Par exemple, les victimes d’un accident, les vétérans de guerre ou les victimes d’une agression ont dû faire face à une situation dans laquelle ils étaient extrêmement stressés, voire confrontés à la mort. Pendant ce temps, le corps se trouve généralement dans un état d’excitation émotionnelle extrême : un état d’exception. Il n’est pas rare que ces personnes subissent un traumatisme.
Comme on le sait, l’EMDR est à l’origine une thérapie visant à traiter les traumatismes. L’intervention de base consiste en des mouvements oculaires rapides guidés, la Rapid Eye Movement Stimulation. Il s’agit de simuler les mouvements oculaires rapides de la phase de sommeil paradoxal à l’état de veille.

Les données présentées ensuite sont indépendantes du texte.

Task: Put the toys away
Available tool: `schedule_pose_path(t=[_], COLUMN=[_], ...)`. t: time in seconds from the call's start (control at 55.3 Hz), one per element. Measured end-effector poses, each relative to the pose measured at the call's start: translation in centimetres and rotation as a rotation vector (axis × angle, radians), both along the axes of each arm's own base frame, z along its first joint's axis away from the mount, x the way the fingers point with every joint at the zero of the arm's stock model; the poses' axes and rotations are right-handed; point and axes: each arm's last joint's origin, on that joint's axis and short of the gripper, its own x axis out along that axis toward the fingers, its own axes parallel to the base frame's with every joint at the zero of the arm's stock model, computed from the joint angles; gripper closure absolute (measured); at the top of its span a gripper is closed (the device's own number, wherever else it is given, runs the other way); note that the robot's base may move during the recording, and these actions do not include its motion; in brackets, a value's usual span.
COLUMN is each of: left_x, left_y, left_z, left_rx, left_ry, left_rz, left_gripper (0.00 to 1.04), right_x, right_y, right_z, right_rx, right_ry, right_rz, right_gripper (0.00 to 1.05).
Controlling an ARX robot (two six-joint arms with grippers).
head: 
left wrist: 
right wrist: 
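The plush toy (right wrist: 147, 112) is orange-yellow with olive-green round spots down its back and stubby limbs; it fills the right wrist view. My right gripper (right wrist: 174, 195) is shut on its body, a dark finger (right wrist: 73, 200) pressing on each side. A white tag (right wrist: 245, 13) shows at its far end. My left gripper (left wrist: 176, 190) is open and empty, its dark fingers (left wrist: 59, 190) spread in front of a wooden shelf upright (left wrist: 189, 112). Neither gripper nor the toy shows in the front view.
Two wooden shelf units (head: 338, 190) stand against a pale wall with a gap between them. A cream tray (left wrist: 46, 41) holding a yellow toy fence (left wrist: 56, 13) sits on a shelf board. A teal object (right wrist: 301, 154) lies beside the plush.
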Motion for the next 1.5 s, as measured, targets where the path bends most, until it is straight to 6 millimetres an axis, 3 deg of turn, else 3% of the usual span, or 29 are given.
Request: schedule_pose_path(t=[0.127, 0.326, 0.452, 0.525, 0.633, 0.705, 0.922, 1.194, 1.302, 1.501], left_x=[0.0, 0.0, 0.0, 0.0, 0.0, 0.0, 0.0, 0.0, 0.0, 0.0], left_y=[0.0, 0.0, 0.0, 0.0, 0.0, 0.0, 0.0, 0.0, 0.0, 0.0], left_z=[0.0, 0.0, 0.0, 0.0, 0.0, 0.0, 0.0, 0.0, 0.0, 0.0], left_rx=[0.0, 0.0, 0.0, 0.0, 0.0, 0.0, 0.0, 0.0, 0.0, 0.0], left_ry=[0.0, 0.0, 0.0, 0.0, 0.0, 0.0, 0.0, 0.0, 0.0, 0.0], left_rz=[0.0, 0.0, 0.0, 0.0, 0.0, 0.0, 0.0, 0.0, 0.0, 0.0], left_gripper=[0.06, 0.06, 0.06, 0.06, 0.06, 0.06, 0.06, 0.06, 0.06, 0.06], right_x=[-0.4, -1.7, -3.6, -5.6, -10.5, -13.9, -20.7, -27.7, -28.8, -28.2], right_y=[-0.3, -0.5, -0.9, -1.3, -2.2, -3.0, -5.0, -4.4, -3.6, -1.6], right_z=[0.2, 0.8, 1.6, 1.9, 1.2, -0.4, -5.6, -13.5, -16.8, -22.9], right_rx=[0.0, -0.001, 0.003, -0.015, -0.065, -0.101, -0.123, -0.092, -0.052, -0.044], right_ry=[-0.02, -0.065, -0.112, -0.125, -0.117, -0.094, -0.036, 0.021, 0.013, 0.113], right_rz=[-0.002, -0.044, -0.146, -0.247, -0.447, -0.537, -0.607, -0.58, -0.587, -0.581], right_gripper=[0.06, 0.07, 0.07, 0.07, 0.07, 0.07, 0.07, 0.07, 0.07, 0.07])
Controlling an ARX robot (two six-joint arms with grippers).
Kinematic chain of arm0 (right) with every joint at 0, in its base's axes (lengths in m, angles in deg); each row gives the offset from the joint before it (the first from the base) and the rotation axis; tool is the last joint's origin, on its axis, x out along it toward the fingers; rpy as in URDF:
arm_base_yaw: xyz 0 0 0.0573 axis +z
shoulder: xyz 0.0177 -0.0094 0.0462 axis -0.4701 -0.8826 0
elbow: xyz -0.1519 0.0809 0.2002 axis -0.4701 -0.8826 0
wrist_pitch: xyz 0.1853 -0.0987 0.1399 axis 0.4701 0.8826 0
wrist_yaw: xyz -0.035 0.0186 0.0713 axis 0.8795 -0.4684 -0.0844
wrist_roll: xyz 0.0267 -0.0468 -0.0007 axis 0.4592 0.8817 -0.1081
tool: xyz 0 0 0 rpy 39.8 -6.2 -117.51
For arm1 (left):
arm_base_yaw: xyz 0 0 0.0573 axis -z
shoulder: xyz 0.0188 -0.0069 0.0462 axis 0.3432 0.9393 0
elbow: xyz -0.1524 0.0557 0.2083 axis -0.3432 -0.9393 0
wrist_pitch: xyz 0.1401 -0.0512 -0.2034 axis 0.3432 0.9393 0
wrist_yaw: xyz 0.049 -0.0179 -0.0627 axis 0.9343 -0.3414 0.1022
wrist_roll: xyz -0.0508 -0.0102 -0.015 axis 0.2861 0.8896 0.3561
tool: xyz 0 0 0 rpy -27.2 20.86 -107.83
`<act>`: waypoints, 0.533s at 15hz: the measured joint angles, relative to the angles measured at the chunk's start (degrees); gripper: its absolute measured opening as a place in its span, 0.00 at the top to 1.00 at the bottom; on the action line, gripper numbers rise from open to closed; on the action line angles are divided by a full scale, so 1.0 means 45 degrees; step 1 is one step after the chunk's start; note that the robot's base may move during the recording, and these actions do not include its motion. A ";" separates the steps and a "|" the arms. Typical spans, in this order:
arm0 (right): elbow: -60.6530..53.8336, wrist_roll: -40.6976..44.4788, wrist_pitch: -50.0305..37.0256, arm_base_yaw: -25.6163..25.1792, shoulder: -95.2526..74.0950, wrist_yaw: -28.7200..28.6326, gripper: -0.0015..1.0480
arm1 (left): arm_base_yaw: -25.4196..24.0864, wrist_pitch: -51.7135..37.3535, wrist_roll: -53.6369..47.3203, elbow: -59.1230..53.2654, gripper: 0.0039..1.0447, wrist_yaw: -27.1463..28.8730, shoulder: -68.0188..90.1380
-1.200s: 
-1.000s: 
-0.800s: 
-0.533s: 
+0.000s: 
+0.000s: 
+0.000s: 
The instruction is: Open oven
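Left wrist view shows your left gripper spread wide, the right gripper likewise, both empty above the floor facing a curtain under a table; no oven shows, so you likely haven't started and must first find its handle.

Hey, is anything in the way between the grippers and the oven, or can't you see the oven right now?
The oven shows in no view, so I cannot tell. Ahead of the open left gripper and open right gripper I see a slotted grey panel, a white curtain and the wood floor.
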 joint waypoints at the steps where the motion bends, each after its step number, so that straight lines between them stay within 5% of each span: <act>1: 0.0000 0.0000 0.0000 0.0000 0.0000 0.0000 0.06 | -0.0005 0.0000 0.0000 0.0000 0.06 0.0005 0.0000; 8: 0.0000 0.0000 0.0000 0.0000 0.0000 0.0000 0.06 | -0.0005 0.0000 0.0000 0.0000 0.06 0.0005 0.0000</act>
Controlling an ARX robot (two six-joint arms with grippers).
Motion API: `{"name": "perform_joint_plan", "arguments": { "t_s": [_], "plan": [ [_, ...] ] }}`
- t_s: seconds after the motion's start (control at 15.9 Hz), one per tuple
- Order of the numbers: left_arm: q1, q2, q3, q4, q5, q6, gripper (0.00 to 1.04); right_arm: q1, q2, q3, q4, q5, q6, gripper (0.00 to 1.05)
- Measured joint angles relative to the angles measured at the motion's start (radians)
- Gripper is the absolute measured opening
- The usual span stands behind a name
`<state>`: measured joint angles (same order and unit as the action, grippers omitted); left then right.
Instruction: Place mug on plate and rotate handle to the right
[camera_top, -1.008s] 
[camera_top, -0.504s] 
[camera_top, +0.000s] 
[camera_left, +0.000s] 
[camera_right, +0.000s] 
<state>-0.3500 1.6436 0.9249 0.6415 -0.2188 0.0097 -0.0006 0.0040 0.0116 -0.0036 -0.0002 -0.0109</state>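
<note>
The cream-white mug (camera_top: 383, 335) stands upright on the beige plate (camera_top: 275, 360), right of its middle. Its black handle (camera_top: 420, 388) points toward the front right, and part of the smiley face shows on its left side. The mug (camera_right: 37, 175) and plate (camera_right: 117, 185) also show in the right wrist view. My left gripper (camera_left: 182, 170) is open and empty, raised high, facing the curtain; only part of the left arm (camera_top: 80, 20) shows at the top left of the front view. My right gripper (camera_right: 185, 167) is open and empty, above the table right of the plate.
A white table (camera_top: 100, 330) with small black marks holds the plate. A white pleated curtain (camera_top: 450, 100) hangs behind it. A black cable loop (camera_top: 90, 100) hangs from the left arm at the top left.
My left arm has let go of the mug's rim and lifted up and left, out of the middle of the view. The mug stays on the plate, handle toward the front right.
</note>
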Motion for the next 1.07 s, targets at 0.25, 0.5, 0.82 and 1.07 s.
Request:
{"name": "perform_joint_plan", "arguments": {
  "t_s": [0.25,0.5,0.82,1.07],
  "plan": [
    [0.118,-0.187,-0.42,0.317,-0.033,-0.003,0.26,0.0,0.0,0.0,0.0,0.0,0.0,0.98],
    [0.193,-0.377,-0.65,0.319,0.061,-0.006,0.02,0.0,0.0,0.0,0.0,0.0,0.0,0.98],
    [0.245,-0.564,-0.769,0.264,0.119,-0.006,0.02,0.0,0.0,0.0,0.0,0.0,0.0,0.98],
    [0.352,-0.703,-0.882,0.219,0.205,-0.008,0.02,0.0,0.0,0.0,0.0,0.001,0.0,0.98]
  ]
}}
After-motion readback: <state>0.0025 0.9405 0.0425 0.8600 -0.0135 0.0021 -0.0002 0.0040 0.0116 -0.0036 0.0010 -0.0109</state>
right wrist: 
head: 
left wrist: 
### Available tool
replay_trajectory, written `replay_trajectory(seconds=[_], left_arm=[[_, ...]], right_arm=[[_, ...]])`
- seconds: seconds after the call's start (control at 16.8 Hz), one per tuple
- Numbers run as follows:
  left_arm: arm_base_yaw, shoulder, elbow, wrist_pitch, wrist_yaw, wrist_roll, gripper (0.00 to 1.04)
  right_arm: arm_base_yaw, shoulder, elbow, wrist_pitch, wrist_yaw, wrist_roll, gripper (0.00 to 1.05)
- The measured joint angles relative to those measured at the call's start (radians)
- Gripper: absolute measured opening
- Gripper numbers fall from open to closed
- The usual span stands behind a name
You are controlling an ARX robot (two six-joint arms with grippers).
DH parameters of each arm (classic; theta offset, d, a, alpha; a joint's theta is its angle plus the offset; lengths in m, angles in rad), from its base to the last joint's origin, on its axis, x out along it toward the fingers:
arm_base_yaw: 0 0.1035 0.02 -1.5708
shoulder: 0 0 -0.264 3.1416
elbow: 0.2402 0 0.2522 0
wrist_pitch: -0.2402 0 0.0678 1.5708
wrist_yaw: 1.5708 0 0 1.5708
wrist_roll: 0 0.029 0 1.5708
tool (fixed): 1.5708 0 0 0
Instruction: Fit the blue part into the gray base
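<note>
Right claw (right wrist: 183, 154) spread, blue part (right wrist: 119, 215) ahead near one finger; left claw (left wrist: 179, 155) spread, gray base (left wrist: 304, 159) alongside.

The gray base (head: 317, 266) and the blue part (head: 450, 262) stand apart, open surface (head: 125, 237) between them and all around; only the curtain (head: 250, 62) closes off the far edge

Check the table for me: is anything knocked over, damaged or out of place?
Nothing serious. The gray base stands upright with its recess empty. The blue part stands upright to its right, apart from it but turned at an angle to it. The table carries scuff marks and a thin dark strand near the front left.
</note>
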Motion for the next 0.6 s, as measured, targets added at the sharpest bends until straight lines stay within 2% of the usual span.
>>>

Chez les patients traumatisés, on observe souvent que le traitement habituel de l’expérience vécue est interrompu pendant le sommeil paradoxal. Un niveau d’excitation élevé pendant un (cauchemar) entraîne souvent un réveil. Le sommeil paradoxal réparateur n’a pas lieu et le traitement cognitif de l’expérience subie, qui a normalement lieu pendant cette phase de sommeil paradoxal, ne peut pas avoir lieu.
L’EMDR aide alors généralement à apaiser les émotions débordantes, à intégrer de manière ordonnée et durable dans notre cerveau des fragments de souvenirs épars et non traités, et à favoriser le sommeil paradoxal naturel. L’EMDR est également utilisée efficacement dans le coaching et l’auto-coaching.
Absence de phases de sommeil REM
En 2002, le chercheur Robert Stickgold, spécialiste du sommeil, a étudié des vétérans traumatisés de la guerre du Vietnam. Alors que ces derniers revivaient sans cesse leurs terribles expériences de guerre dans des cauchemars, Stickgold n’a pas pu mettre en évidence de phases de sommeil paradoxal. Après un traitement EMDR réussi des personnes traumatisées, qui les a guéries du traumatisme et leur a permis de vivre à nouveau des phases de sommeil REM reposantes et non perturbées, il en a déduit qu’il existait des parallèles clairs entre les mouvements oculaires rapides(Rapid-Eye-Movement) du sommeil REM et les mouvements oculaires rapides initiés consciemment à l’état de veille pendant une intervention EMDR.
En l’absence d’intégration dans la mémoire cognitive, la mémoire émotionnelle n’a pas de coéquipier cognitif pour cet événement particulier. Par la suite, des réactions corporelles violentes peuvent se produire dans des situations similaires, car le marqueur somatique communique son évaluation émotionnelle sans filtre.
D’un point de vue évolutif, qui vise à assurer la pérennité de chaque être vivant, ce type de réaction est logique. Ainsi, une forte réaction émotionnelle accompagnée de sensations corporelles tout aussi fortement perçues doit permettre de mettre en garde contre des situations similaires. Néanmoins, il n’est pas rare que de tels marqueurs corporels émotionnels débordants entraînent des blocages mentaux.
Souvent, les gens font l’expérience de ce type de réactions corporelles à la fois puissantes et désagréables dans des moments de peur.